Are we finally past the AI hallucination problem? I put the top AIs to the test

With AI slowly becoming a part of many people’s day to day lives, it’s important to know if information that these companions are providing are actually accurate. An AI hallucination is when an AI perceives patterns or objects that are nonexistent to humans meaning they create outputs that are nonsensical or inaccurate. This has been a major issue with AI whether its with image generation and humans having too many fingers on their hands or when an AI is collating factual information and spitting it out wrong.

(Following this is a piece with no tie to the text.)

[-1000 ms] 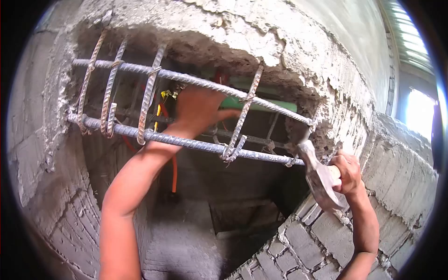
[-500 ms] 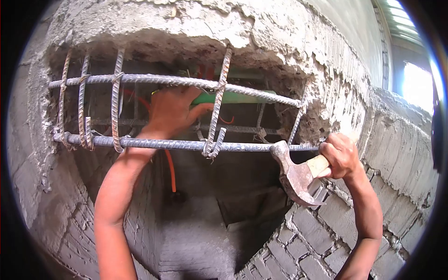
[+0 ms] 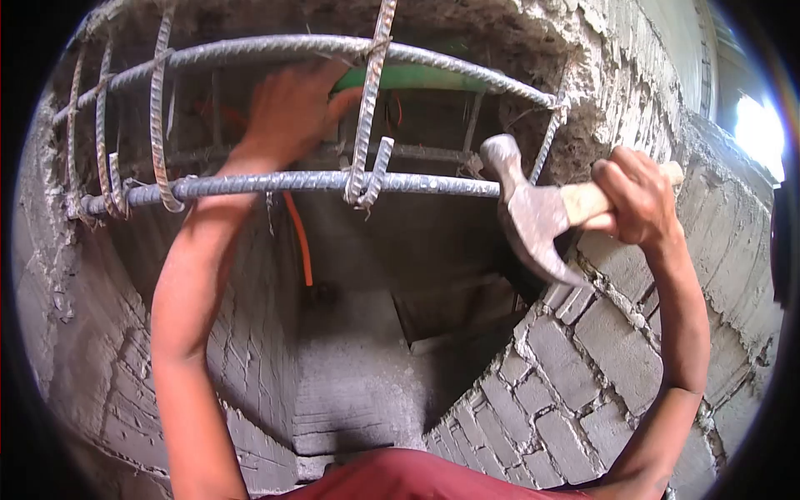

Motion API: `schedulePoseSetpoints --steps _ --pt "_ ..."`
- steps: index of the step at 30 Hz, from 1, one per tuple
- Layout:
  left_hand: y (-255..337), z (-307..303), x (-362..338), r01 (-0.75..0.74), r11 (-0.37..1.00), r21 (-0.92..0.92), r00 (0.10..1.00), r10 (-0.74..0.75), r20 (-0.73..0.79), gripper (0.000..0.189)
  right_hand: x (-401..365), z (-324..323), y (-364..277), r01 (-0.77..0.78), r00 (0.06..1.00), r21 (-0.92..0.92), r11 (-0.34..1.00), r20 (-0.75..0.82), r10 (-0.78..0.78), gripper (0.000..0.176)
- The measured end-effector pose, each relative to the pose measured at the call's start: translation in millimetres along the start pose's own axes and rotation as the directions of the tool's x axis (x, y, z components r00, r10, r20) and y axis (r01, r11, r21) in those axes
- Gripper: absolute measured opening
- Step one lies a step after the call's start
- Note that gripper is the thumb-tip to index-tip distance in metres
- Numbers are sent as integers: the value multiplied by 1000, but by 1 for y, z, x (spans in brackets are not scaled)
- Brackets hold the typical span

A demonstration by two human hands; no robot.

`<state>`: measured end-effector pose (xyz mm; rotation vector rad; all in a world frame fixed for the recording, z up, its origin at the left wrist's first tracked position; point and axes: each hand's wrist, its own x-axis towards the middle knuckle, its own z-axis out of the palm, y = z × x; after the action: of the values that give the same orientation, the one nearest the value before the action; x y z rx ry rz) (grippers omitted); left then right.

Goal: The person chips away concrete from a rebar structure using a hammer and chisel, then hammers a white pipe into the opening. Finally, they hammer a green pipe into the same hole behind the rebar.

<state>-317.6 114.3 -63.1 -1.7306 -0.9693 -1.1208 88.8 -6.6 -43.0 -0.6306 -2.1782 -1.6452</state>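
My right hand (image 3: 635, 198) is wrapped around the pale wooden handle of a claw hammer (image 3: 533, 212). The hammer's striking face points up and its claw down, in front of the right end of the lower rebar (image 3: 308, 182). Behind the bars, my left hand (image 3: 292, 108) reaches up into the opening. Its fingers and thumb close around the left end of a long green tube (image 3: 417, 77), which runs rightward behind the upper rebar (image 3: 250, 48). The fingertips are partly hidden.
Vertical rebar ties (image 3: 158, 117) cross the opening, some with hooked ends. An orange conduit (image 3: 298, 237) hangs below. Broken concrete (image 3: 621, 108) edges the gap, and a block wall (image 3: 575, 392) slopes away at lower right. Bright light enters at upper right.
The view has tilted down, so the bars sit higher. My right hand has lifted the hammer slightly relative to the lower bar. My left hand keeps its place at the green tube.
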Motion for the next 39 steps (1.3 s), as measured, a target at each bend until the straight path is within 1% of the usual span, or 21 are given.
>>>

So I decided to put five different AI chatbots to the test but asking them a range of trivia questions and tracking the responses. I asked each AI chatbot ten different questions which have certain answers that aren’t open to interruption. This ensured that the AI could either be right or wrong when providing their answers. I also wanted to record whether or not the different chatbots offered up sources for the information and if this needed prompting or not.

Results

Overall, the results have shown that AI hallucination is definitely reducing over time. As new editions of AI companions release whether its Gemini 2.5 or GPT-5, they become smarter and less likely to hallucinate however it can never be guaranteed that all information is accurate meaning sources are essential when you’re using AI. While AI hallucination is on the down, we’re definitely not 100% past the problem with 2 out of the 5 chatbots getting one question wrong.

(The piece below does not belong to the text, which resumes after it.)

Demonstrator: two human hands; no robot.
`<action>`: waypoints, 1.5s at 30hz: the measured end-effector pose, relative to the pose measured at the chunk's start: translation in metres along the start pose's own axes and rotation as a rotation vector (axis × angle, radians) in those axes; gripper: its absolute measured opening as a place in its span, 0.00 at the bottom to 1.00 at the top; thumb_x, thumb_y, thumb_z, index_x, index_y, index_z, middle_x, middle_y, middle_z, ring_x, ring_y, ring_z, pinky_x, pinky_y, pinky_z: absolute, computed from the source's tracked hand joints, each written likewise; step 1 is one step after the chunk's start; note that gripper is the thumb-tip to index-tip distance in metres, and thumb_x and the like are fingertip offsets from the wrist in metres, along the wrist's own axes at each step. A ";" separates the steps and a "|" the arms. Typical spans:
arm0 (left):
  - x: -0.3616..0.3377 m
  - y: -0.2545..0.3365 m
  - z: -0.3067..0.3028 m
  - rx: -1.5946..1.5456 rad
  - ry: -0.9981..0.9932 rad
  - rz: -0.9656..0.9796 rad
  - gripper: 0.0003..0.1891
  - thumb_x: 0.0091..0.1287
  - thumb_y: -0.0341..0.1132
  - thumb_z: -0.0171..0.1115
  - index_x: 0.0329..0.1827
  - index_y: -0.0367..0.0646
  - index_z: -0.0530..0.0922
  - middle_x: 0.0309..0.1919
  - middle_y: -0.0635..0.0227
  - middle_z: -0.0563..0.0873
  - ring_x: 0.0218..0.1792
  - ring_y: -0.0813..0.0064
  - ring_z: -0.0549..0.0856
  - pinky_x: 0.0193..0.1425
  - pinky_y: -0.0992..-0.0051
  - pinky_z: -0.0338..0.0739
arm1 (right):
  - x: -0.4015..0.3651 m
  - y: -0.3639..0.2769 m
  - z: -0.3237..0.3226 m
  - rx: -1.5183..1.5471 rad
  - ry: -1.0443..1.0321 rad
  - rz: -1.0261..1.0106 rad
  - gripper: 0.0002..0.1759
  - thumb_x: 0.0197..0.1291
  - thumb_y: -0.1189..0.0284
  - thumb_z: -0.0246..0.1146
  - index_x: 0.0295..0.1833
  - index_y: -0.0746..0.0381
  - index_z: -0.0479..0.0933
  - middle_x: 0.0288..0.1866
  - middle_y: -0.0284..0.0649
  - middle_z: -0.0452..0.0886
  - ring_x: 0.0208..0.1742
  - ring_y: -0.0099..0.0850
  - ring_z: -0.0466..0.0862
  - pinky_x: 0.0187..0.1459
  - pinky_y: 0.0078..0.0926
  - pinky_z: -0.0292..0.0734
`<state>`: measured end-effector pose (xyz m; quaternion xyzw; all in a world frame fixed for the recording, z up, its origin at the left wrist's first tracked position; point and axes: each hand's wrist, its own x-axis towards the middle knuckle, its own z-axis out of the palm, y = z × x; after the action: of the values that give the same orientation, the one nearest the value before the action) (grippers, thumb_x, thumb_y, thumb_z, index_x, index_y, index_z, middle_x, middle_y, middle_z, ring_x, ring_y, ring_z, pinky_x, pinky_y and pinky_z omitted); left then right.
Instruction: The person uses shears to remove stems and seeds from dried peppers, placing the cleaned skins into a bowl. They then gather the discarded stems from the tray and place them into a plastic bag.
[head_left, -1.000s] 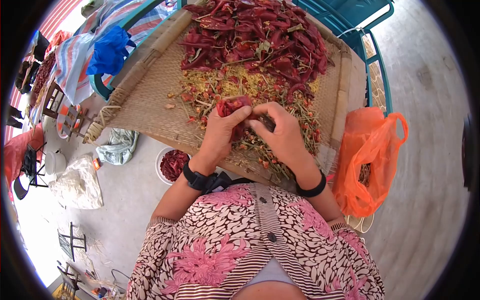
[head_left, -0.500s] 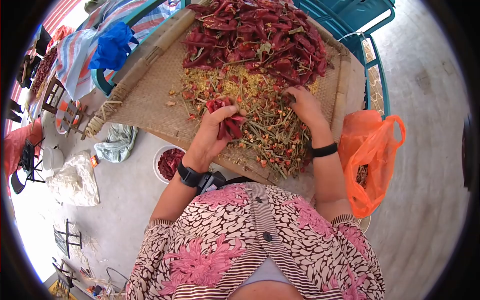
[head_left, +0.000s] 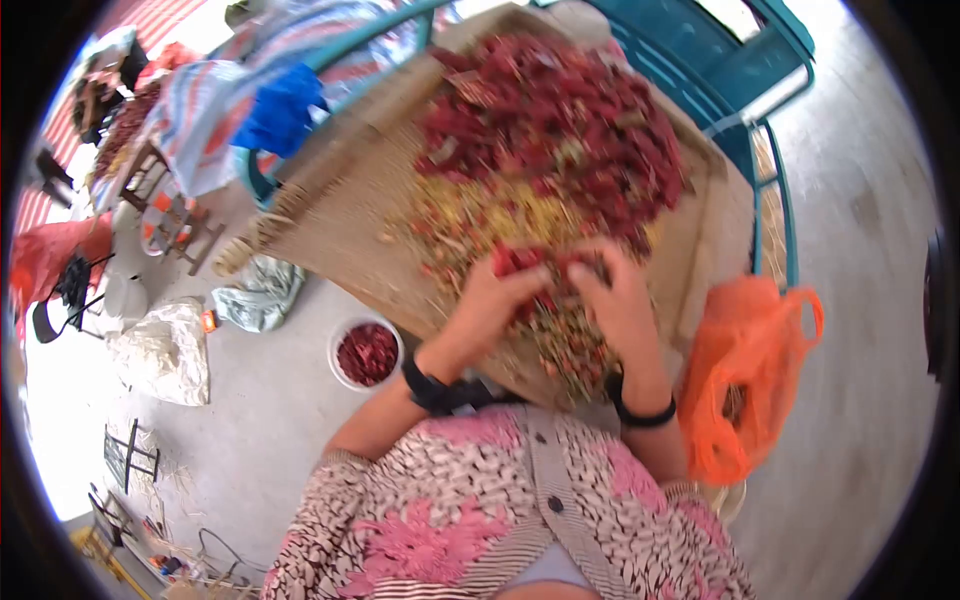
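My left hand is closed around dried red chili peppers, which stick out above the thumb. Close beside it, my right hand has thumb and fingers pinched on a dark red chili pepper; motion blur hides its exact shape. Both hands are over a woven tray. Under and between them lies a heap of pepper stems and caps. Yellow seeds spread behind the hands, and a large pile of dried red chilies covers the far part of the tray.
A white bowl with red chili pieces stands on the floor at left. An orange plastic bag hangs at right. The tray rests on a teal metal frame. A blue bag and a small wooden chair are at left.
My right hand has come from the seed and stem heap toward my left hand, and the two now meet over the stems. The whole view has shifted slightly.
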<state>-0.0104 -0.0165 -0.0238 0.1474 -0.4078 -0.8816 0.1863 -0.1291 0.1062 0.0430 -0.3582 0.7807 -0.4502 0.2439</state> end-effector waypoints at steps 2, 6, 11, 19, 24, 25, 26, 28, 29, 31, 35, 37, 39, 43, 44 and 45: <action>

	Google Gemini	ChatGPT	Grok	Deep AI	Microsoft Copilot
What is the date today?	✓	✓	✓	X	✓
Who was Albert Einstein?	✓	✓	✓	✓	✓
What date did humans first walk on the moon and what was the first person’s name?	✓	✓	✓	✓	✓
Who was the first woman to win a Nobel Prize and what was it for?	✓	✓	✓	✓	✓
Which is the only sea without any coastlines?	✓	✓	✓	✓	✓
What Renaissance artist is buried in Rome’s Pantheon?	✓	✓	✓	✓	✓
What year was the United Nations established?	✓	✓	✓	✓	✓
Which country drinks the most coffee per capita?	✓	✓	✓	✓	X
What is the rarest and most expensive spice in the world by weight?	✓	✓	✓	✓	✓
What character have both Robert Downey Jr. and Benedict Cumberbatch played?	✓	✓	✓	✓	✓

Breakdown

Google Gemini got every single question correct and provided ample context surrounding each answer along with a range of links to sources for each piece of information. With on average four sources for each answer, you could easily cross reference the sources to ensure that the answers are correct.
ChatGPT also got no answers wrong and provided a lot of context for each answer. However, one downside is that ChatGPT didn’t automatically provide sources for the information but would provide links if asked.
Grok provided much more concise answers while still giving you the necessary context that you need. There were no links to sources for the information provided but again if asked then the chatbot would provide you with links.
Deep AI actually got the first question wrong, telling me that Today’s date was 27 October 2023 despite it being 10 October 2025 when I asked. Other than this, every other question was correct. The answers were very brief with little context provided for most and just straight forward answers. There were no sources provided but links would be given when asked.
Microsoft Copilot got question number 8 wrong however still provided a source which supported its answer meaning this could just be a result of conflicting sources rather than hallucinations. Copilot provided sources without being prompted for most questions but not all of them, however it would provide links when asked.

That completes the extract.